Energy transmission operator in Greece

Independent Power Transmission Operator S.A. (IPTO or ADMIE from "ΑΔΜΗΕ" - Ανεξάρτητος Διαχειριστής Μεταφοράς Ηλεκτρικής Ενέργειας A.E. in Greek) is the Transmission System Operator for the Hellenic Electricity Transmission System. The mission of the company is the operation, control, maintenance and development of the national transmission system of Greece to ensure the reliable and efficient electricity supply, as well as the operation of the electricity market following the principles of transparency and equality.

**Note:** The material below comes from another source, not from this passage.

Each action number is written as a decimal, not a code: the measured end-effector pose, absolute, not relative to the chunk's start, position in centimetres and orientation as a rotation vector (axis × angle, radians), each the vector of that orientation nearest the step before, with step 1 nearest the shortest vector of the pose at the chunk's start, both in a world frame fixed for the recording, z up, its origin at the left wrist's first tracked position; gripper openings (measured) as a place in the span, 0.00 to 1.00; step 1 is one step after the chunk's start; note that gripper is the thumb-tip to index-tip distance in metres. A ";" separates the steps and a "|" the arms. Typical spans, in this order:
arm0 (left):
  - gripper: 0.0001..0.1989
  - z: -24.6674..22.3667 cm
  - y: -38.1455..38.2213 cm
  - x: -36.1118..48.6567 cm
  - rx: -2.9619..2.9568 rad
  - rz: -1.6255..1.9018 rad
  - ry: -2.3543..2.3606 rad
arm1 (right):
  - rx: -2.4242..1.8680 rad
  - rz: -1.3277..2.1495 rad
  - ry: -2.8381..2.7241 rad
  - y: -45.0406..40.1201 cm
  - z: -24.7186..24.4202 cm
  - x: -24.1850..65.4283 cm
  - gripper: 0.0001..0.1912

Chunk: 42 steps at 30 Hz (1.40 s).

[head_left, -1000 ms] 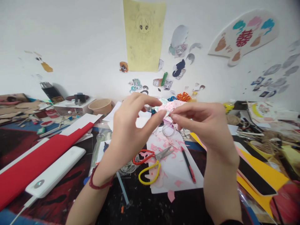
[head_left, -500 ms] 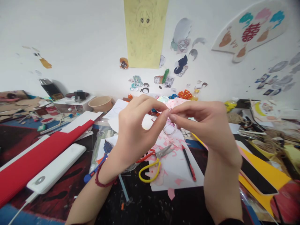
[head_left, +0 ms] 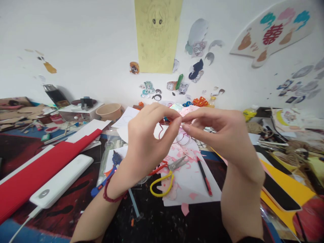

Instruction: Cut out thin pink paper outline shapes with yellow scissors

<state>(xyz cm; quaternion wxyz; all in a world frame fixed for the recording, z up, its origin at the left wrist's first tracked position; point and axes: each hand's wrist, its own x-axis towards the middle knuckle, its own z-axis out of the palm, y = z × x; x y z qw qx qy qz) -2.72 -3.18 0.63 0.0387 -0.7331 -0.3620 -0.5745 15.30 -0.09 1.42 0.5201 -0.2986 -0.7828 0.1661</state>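
Observation:
My left hand (head_left: 149, 138) and my right hand (head_left: 217, 133) are raised over the table, their fingertips meeting in two closed pinches. Between them runs a thin pink strand (head_left: 160, 131), like cord or fine wire; the pinched part is mostly hidden by my fingers. Thin loops (head_left: 183, 138) show just below the right fingertips, and I cannot tell whether they belong to the same strand. Under my hands, scissors (head_left: 162, 189) with one yellow and one red handle lie partly open on white paper (head_left: 202, 197) among pink paper scraps (head_left: 185, 209).
A black and red pen (head_left: 204, 177) lies right of the scissors. On the left are a white power bank (head_left: 60, 182) with its cable, a red folded sheet (head_left: 45, 168) and a blue glue gun (head_left: 113, 165). A phone (head_left: 278, 192) rests on yellow card (head_left: 301, 189) at right.
My right hand has shifted slightly, its fingertips still against the left ones. The pink strand now shows inside the curve of my left thumb and finger.

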 end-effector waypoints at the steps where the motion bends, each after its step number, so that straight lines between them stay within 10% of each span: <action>1: 0.05 0.6 -3.2 -2.7 -2.242 -1.761 -1.108 | -0.729 0.354 -1.866 -0.2 1.4 15.3 0.05; 15: 0.05 0.3 -3.1 -2.4 -2.164 -1.718 -1.110 | -0.699 -0.113 -1.819 -1.6 1.4 14.2 0.06; 33: 0.05 0.2 -3.2 -2.2 -2.118 -1.760 -1.115 | -0.556 0.358 -1.597 -1.2 1.6 14.7 0.05; 42: 0.04 0.0 -3.1 -2.1 -2.079 -1.775 -1.112 | -0.688 -0.262 -1.857 -1.5 1.4 14.7 0.05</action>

Since February 2012 it is independent in operation and management, retaining the necessary independence required for compliance with 2009/72/EC EU Directive.
Till the end of June 2017 it was a wholly owned subsidiary of Public Power Corporation of Greece (PPC S.A.).
As of June 20, 2017 ADMIE follows the model of proprietary separated Administrator (Ownership Unbundling) and is fully harmonized with the Directive 2009/72/EC.

The current shareholder structure of ADMIE is as follows:
51% ADMIE HOLDINGS Inc.,
25% DES ADMIE S.A.,
24% State Grid Europe Limited.

Until 31 January 2012, ADMIE was a joint company with the Hellenic Electricity Market Operator S.A. (now called LAGIE) under the name "Hellenic Transmission System Operator S.A.".

ADMIE's compliance with the requirements applicable to the model of the Independent Transmission Operator was certified by the Regulatory Authority for Energy (RAE) in December 2012.

ADMIE S.A. is a member of ENTSO-E (the European Network of Transmission System Operators for Electricity).

In summer 2022 analysts said that if Russian gas was completely stopped ADMIE would struggle to cope.

== Privatization ==
The Greek Bailout Agreement in July 2015 includes the privatization of ADMIE.

For this purpose, ADMIE is to be split from PPC S.A., with a 51% stake to be transferred to the Greek State and a 49% stake to be sold, including a stake of at least 29% to be offered to strategic Investors.

On 21 October 2016, a consortium formed by Terna S.p.A. and F2i SGR S.p.A. (both with 50% stakes) submitted a binding offer for the acquisition of a 24% stake in ADMIE. Finally, the 24% of the company was sold to the State Grid Corporation of China.